General Splunk
As you develop a custom view you start with one chart or one table. After a while you’ve added and added, and you’re dispatching several searches. Often you’ll see that a lot of searches are pretty similar to each other. You’re getting the same events off disk more than once and you’re making Splunk do extra work. If you get the nagging feeling that there’s a better way, you’re right; it’s called “postProcess” and it’s a part of the core Splunk API.
Post process searches allow you to avoid this inefficiency. They allow you to dispatch only one “base search” get the events off disk only once, but then at request-time, carve up that base set of results in 2 or more different ways, to render different ‘slices’.

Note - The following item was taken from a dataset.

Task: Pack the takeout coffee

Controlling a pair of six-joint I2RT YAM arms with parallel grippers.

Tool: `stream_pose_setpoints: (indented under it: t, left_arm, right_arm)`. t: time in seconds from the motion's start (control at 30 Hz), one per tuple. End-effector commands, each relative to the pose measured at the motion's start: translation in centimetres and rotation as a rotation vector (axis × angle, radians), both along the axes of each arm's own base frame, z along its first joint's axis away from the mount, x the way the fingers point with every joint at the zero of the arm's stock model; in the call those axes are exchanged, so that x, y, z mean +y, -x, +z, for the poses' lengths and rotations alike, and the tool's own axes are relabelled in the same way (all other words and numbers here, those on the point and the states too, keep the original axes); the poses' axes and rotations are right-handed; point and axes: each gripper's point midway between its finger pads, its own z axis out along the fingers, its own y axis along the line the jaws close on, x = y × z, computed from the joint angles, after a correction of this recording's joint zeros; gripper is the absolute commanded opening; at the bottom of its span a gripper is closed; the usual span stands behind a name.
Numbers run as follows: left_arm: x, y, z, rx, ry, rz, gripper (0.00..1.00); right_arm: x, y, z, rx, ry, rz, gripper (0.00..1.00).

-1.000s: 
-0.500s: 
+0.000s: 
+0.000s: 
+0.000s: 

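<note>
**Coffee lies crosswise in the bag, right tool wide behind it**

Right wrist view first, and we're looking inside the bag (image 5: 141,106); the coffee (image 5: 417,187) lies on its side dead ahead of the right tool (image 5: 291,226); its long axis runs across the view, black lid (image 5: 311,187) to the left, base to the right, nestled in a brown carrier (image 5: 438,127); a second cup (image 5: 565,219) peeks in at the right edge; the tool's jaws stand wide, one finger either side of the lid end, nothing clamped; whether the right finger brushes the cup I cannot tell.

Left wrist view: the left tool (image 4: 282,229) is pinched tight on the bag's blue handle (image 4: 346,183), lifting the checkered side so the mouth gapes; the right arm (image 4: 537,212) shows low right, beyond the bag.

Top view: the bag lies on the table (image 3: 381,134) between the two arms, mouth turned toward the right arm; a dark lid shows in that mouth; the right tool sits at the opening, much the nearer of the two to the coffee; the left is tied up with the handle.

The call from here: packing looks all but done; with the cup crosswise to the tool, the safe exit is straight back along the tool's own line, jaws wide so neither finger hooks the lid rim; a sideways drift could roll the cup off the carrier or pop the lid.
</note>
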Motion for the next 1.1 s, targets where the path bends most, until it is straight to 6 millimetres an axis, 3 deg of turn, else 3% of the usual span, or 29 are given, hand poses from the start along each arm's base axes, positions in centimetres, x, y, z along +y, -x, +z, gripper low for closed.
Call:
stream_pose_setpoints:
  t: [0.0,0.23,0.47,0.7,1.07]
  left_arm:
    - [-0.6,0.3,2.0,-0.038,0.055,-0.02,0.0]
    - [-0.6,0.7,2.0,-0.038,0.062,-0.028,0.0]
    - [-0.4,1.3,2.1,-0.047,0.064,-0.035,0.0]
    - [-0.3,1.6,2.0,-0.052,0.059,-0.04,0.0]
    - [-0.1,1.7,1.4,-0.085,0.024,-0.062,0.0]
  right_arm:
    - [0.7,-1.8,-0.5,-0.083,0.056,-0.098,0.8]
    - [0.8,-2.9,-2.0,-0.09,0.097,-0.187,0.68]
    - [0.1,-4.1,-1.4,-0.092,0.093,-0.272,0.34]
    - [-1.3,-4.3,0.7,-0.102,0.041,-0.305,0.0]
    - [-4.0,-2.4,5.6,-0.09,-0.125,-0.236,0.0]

The first thing everyone does is very intuitive – they make a “base search” that’s a simple search that returns raw events, and they make postProcess searches that contain transforming commands like stats or timechart. Makes perfect sense, and it’s a TERRIBLE IDEA. DO NOT DO THIS. Read on.
Splunk behaves a little different when the ‘search results’ are actually events. In particular, it does not preserve complete information about the events once you pass 10,000 rows (UPDATE: in more recent versions of Splunk this has increased to 500,000). The problem is that you will not get any warning about this and the rows will be silently discarded from your base search in the postProcess dashboard and therefore your postProcessed results will be wrong. Conversely if the base search contains transforming commands like stats, splunk will preserve all the rows in the base search results, to 10,000 rows and beyond.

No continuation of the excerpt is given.